[Start of section]
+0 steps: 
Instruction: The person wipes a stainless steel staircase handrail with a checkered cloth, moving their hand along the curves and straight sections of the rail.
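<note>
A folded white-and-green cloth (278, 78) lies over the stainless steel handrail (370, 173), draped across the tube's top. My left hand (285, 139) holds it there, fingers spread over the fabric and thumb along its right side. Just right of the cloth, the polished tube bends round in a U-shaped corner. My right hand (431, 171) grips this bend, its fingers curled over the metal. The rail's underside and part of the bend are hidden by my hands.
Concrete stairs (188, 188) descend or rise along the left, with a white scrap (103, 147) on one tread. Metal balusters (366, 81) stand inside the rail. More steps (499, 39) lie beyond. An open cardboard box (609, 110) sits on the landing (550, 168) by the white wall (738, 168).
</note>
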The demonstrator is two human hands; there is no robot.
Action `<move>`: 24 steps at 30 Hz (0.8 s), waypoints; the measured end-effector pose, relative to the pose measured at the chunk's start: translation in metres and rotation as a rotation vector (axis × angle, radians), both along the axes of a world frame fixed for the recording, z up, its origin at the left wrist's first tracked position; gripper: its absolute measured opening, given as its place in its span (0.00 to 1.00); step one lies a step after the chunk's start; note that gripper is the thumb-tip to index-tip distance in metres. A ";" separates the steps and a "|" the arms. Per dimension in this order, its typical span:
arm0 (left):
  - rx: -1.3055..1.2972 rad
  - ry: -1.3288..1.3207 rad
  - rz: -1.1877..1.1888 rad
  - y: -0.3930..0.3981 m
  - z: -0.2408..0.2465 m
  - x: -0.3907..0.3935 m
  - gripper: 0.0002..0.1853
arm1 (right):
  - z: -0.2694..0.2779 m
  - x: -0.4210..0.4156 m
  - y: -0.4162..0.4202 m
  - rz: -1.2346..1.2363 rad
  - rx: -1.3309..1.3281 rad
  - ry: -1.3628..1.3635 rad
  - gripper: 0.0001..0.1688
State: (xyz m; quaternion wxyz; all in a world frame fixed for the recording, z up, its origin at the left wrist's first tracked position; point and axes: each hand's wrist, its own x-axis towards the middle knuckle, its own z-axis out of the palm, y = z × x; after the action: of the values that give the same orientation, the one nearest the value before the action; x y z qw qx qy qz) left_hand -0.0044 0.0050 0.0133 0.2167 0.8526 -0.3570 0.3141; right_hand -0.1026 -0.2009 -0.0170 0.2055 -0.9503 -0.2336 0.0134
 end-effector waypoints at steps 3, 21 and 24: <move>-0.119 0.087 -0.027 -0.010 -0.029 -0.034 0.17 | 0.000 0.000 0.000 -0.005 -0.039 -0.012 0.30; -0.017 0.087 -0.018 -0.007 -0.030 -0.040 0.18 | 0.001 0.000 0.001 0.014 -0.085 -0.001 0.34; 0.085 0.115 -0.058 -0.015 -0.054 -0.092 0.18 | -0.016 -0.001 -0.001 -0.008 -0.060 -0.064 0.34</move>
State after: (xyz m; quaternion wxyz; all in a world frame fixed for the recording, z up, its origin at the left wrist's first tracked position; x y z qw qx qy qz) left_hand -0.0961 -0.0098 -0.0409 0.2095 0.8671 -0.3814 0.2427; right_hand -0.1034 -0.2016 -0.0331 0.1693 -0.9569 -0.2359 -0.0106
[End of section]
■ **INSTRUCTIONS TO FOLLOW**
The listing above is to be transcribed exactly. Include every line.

■ **TASK ANSWER**
+0 steps: 
Instruction: The person wipes a stainless steel staircase handrail with a checkered cloth, moving their hand along the curves and straight sections of the rail.
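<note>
A folded white-and-green cloth (278, 78) lies over the stainless steel handrail (370, 173), draped across the tube's top. My left hand (285, 139) holds it there, fingers spread over the fabric and thumb along its right side. Just right of the cloth, the polished tube bends round in a U-shaped corner. My right hand (431, 171) grips this bend, its fingers curled over the metal. The rail's underside and part of the bend are hidden by my hands.
Concrete stairs (188, 188) descend or rise along the left, with a white scrap (103, 147) on one tread. Metal balusters (366, 81) stand inside the rail. More steps (499, 39) lie beyond. An open cardboard box (609, 110) sits on the landing (550, 168) by the white wall (738, 168).
</note>
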The demonstrator is two human hands; there is no robot.
Action `<move>`: 24 steps at 30 Hz (0.8 s), waypoints; the measured end-effector pose, relative to the pose measured at the chunk's start: translation in metres and rotation as a rotation vector (axis × angle, radians), both along the axes of a world frame fixed for the recording, z up, its origin at the left wrist's first tracked position; gripper: its absolute measured opening, given as its place in its span (0.00 to 1.00); step one lies a step after the chunk's start; note that gripper is the thumb-tip to index-tip distance in metres. A ";" separates the steps and a "|" the arms. Per dimension in this order, its typical span:
arm0 (left):
  - rx: -1.3055..1.2972 rad
  - ry: -1.3288..1.3207 rad
  - rz: -1.1877..1.1888 rad
  - y: -0.3930..0.3981 m
  - z: -0.2408..0.2465 m
  - x: -0.3907..0.3935 m
  - gripper: 0.0002..0.1853
arm1 (right):
  - z: -0.2694..0.2779 m
  - x: -0.4210..0.4156 m
  - y: -0.4162..0.4202 m
  - rz: -1.2346..1.2363 rad
  - rx: -1.3309..1.3281 rad
  - ry: -1.3628..1.3635 rad
  - gripper: 0.0001..0.1688
State: (xyz m; quaternion wxyz; all in a world frame fixed for the recording, z up, its origin at the left wrist's first tracked position; point and axes: each hand's wrist, its own x-axis towards the middle knuckle, its own z-axis out of the palm, y = z × x; after the action: of the values that give the same orientation, the one nearest the value before the action; x y z qw qx qy qz) left_hand -0.0044 0.0050 0.0133 0.2167 0.8526 -0.3570 0.3141; right_hand -0.1026 -0.2009 -0.0170 0.2055 -0.9503 -0.2336 0.0134
 end-effector waypoints at steps 3, 21 and 24: <move>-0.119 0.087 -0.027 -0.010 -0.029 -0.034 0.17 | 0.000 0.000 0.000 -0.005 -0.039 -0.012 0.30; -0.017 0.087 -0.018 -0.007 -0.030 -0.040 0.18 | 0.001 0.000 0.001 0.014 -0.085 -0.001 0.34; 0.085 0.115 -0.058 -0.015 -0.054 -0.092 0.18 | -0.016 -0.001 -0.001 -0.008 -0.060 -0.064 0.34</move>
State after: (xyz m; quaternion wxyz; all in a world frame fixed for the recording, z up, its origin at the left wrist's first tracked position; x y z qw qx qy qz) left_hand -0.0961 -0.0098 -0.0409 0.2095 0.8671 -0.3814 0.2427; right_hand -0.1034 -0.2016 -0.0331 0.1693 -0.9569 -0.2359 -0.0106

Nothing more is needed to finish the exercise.